I discussed SPAs in a prior post. Today, I’ll turn my focus to Asset Purchase Agreements. I’ll introduce you to the key provisions of an APA and explain their purposes. You may notice that much of my discussion below is substantively identical to my SPA post. That is because, as you would expect, the terms of each type of agreement are in many cases the same.  However, they do differ in many material respects.  For example:

  • In APAs, acquired assets, assumed liabilities and retained liabilities and assets are all specifically enumerated, while in SPAs the contract simply references the shares being transferred.
  • APAs provide for use of legal instruments necessary to transfer ownership, such as bills of sale (for personal property), assignment and assumption agreements (for contracts and permits), intellectual property assignments, real property transfer documents and so on.  SPAs don’t require these because assets and liabilities generally transfer indirectly by operation of law along with ownership of the target’s stock.
  • APA representations and warranties obviously don’t describe any acquired shares. Instead, they include a special representation that the assets being acquired are sufficient to operate the acquired business after closing, and you’ll often encounter a provision designed to ensure compliance with any bulk transfer and fraudulent conveyance rules, which may be relevant if the seller is, or could become, insolvent.

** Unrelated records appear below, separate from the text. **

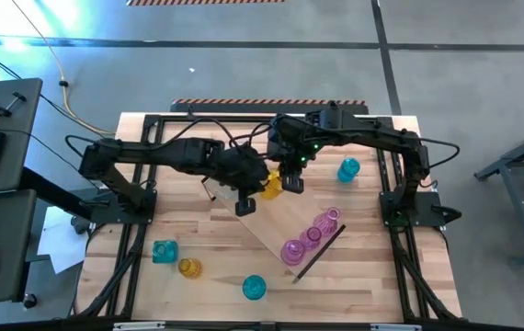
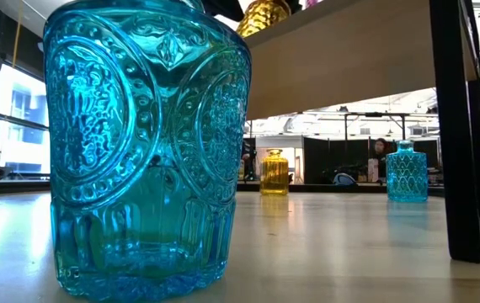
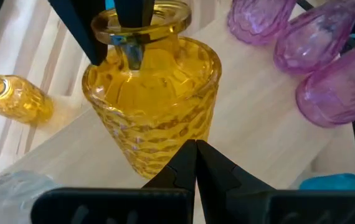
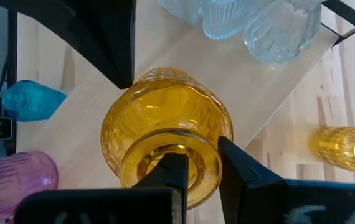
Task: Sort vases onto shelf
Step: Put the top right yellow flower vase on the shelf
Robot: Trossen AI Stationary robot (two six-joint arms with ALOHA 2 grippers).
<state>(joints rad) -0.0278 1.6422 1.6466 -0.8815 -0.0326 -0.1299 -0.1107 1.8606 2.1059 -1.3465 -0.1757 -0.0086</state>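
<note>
Large teal vase, low view: top cut off by the upper frame edge. Shelf, low view: cropped at top and right, upper surface hidden. Amber vase, high view centre: mostly covered by both arms. Pink vases, left wrist view, upper right: cropped by frame edges. Clear vases, right wrist view, top: bodies cut off, count unclear.

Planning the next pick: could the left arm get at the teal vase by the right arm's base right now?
Probably not: the teal vase sits beyond the right gripper, whose arm crosses the way.
</note>
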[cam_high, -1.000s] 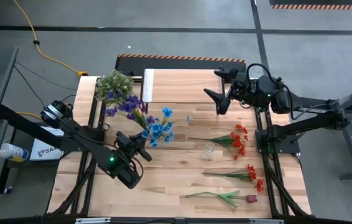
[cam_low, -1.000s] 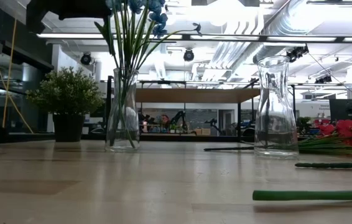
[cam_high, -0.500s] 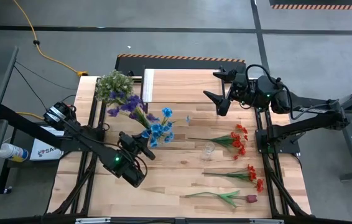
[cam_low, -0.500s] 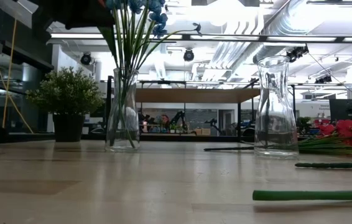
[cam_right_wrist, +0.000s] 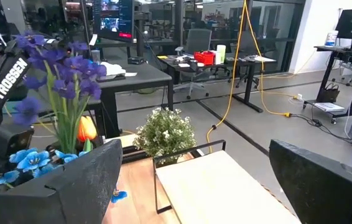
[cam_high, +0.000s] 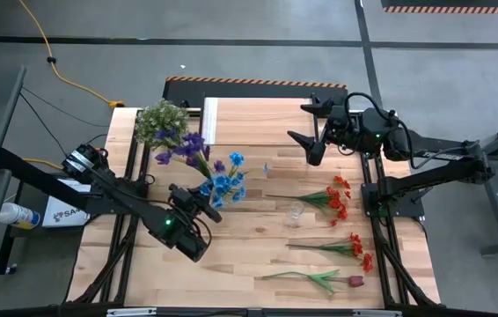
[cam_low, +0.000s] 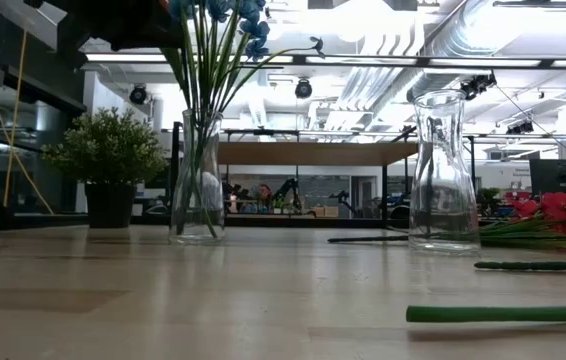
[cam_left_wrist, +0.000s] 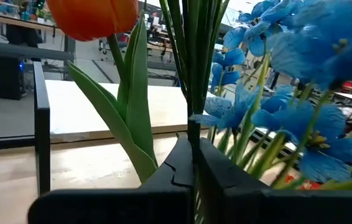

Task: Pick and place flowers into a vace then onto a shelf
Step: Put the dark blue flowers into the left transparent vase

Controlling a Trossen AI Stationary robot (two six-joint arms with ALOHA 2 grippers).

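Note:
A glass vase [cam_low: 198, 180] stands left of the table's middle with blue flowers [cam_high: 227, 182] and purple flowers [cam_high: 181, 145] in it. My left gripper [cam_high: 200, 205] hovers beside it, shut on an orange tulip [cam_left_wrist: 92, 15], whose bloom also shows in the right wrist view [cam_right_wrist: 87, 129]. A second, empty vase [cam_low: 444, 172] stands mid-table [cam_high: 296, 211]. Red flowers [cam_high: 337, 198] lie flat on the right side. The shelf [cam_high: 258, 114] is at the far edge. My right gripper [cam_high: 304, 123] hangs open high near the shelf, fingers wide [cam_right_wrist: 204, 186]. My left gripper pinches the tulip's green stem [cam_left_wrist: 192, 127] between its two fingers, below the leaves. The fingers point level, coming from the table's near left, and lie across the stem. The tulip stands upright with its bloom above the fingers; its lower end is hidden by the gripper.
A bushy pale-green plant [cam_high: 161, 121] in a dark pot stands at the far left corner. More red flowers [cam_high: 355, 246] and a dark red tulip [cam_high: 319, 279] lie near the right and near edges. Bare wood lies along the table's near left.
My left gripper has edged a little toward the vase, to the right and far side, with the tulip still pinched upright. The purple blooms have shifted slightly.

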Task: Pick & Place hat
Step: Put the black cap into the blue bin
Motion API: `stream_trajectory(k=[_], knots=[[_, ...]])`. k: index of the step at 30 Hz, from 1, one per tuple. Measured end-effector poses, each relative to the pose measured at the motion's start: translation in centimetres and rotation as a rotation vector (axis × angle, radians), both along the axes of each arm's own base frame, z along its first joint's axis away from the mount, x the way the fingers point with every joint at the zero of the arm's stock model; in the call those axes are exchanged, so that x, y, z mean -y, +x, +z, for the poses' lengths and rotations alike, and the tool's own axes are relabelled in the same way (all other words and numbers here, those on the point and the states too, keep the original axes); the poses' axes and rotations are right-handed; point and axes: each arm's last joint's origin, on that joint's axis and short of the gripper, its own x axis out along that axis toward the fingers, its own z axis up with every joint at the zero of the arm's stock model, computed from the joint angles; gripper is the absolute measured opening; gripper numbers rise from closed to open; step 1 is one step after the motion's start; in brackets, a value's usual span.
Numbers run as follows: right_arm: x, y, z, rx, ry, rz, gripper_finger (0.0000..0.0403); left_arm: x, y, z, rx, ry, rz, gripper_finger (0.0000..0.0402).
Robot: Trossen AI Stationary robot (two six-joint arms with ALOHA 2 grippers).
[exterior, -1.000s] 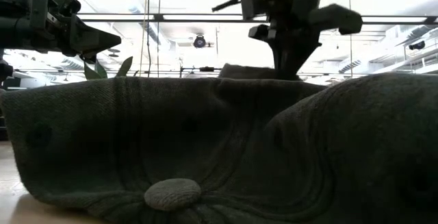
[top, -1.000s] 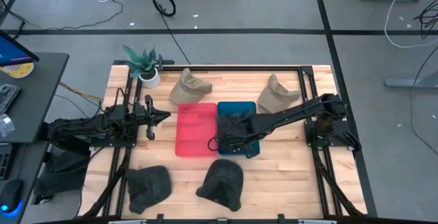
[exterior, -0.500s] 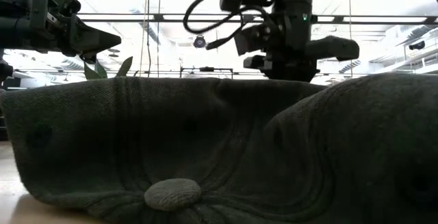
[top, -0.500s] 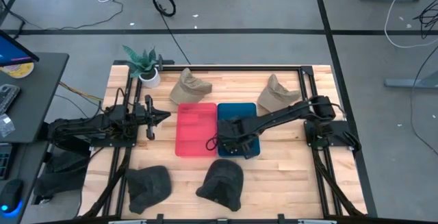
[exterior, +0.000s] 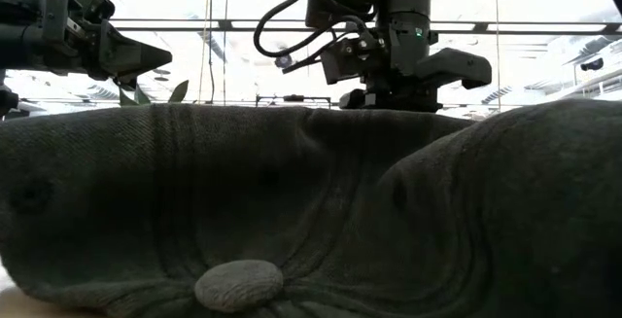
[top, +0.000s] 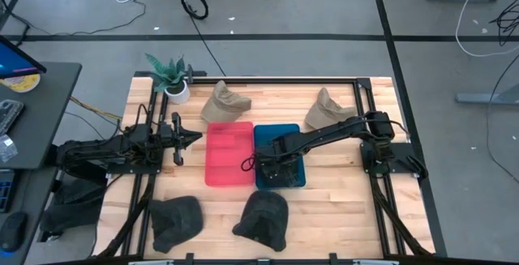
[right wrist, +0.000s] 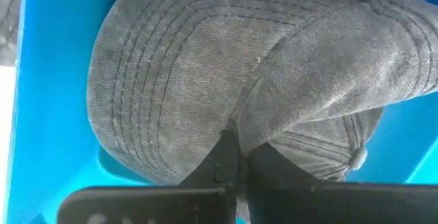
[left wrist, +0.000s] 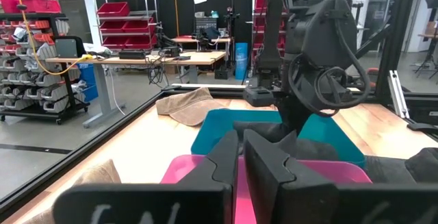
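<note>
A dark grey cap (right wrist: pixel 185 80) sits low over the blue tray (top: pixel 290 135), which lies beside a pink tray (top: pixel 227 153) in the middle of the table. My right gripper (top: pixel 270 164) reaches in from the table's right and is shut on this cap. My left gripper (top: pixel 182 138) hovers shut to the left of the pink tray, touching nothing. Two more dark caps (top: pixel 177 220) (top: pixel 263 216) lie on their crowns near the near edge. Two tan caps (top: pixel 225 103) (top: pixel 328 109) lie at the far side. My right gripper pinches the grey cap between its two shut fingers (right wrist: pixel 222 157) at the crease where the stitched brim meets the crown (right wrist: pixel 236 129). The fingers come from above, pointing down into the blue tray (right wrist: pixel 48 80). Whether the cap's underside rests on the tray floor, I cannot tell.
A potted plant (top: pixel 170 77) stands at the far left corner. A black frame rail (top: pixel 284 79) runs around the table. In the low view a near dark cap (exterior: pixel 243 192) fills the foreground and hides the trays. Bare wood shows between the trays and the near caps.
My right gripper has moved down and a little toward the table's left and near edge, carrying the grey cap lower into the blue tray. The blue tray has slid slightly to the left, closer to the pink one.
</note>
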Motion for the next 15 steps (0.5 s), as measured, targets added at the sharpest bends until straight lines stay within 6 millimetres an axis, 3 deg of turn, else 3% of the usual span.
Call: stream_trajectory(k=[15], knots=[[0.05,0.03,0.1,0.008,0.0,-0.054,0.0129,0.0,0.0,0.0,0.0,0.0,0.0,0.0028]])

  • Because asset transactions often involve the extraction of one business from another, there will more likely be assets that are used in both the business of the seller and the acquired business. These are usually referred to as “Shared Assets,” and they require special provisions for their treatment in the deal.

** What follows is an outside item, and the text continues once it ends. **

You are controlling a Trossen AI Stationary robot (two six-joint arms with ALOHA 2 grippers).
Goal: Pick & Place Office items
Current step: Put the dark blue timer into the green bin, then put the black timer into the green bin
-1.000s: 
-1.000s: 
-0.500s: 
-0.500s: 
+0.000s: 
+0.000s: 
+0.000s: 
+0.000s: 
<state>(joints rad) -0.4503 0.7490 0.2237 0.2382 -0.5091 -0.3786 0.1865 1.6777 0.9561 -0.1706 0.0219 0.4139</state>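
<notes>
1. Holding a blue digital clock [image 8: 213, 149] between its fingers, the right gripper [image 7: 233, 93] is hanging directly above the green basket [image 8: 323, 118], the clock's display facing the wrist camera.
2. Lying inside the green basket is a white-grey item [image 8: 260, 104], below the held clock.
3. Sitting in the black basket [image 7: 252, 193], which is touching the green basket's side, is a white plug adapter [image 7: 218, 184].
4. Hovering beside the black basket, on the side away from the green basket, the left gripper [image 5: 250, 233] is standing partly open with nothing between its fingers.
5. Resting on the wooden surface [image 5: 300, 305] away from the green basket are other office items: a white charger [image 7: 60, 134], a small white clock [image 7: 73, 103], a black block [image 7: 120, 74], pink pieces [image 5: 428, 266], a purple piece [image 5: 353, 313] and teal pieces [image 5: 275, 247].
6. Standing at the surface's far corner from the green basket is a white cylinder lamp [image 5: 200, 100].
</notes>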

In later posts, I’ll also examine each of the sections of an APA more closely and provide a more detailed and nuanced discussion of their contents.

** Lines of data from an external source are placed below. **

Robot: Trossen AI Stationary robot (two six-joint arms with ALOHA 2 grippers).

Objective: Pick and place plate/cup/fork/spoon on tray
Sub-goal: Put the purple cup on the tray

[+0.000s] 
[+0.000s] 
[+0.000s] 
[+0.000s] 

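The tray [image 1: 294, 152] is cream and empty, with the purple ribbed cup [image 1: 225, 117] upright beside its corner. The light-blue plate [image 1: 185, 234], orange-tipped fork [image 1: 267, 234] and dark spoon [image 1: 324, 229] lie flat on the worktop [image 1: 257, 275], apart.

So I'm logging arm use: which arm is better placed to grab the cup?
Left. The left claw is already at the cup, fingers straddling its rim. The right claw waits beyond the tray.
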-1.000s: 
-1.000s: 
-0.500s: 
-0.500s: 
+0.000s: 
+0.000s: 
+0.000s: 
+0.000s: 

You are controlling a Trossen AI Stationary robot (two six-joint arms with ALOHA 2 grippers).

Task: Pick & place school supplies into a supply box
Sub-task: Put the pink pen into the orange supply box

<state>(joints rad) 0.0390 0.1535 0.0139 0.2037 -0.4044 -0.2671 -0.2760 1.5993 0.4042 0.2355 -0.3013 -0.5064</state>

If you’d like to compare my discussion below with a sample Asset Purchase Agreement, here‘s the APA that governed the 2013 acquisition by MSC Industrial Direct Co., Inc. of Barnes Group Inc.’s distribution services business assets in the U.S. and Canada for $550 million. You’ll notice some discrepancies between my references to Articles of the APA and the Articles of the MSC / Barnes Group agreement. Although agreements like these do conform to customary standards and structure, variations do exist. Please keep that in mind as you read on.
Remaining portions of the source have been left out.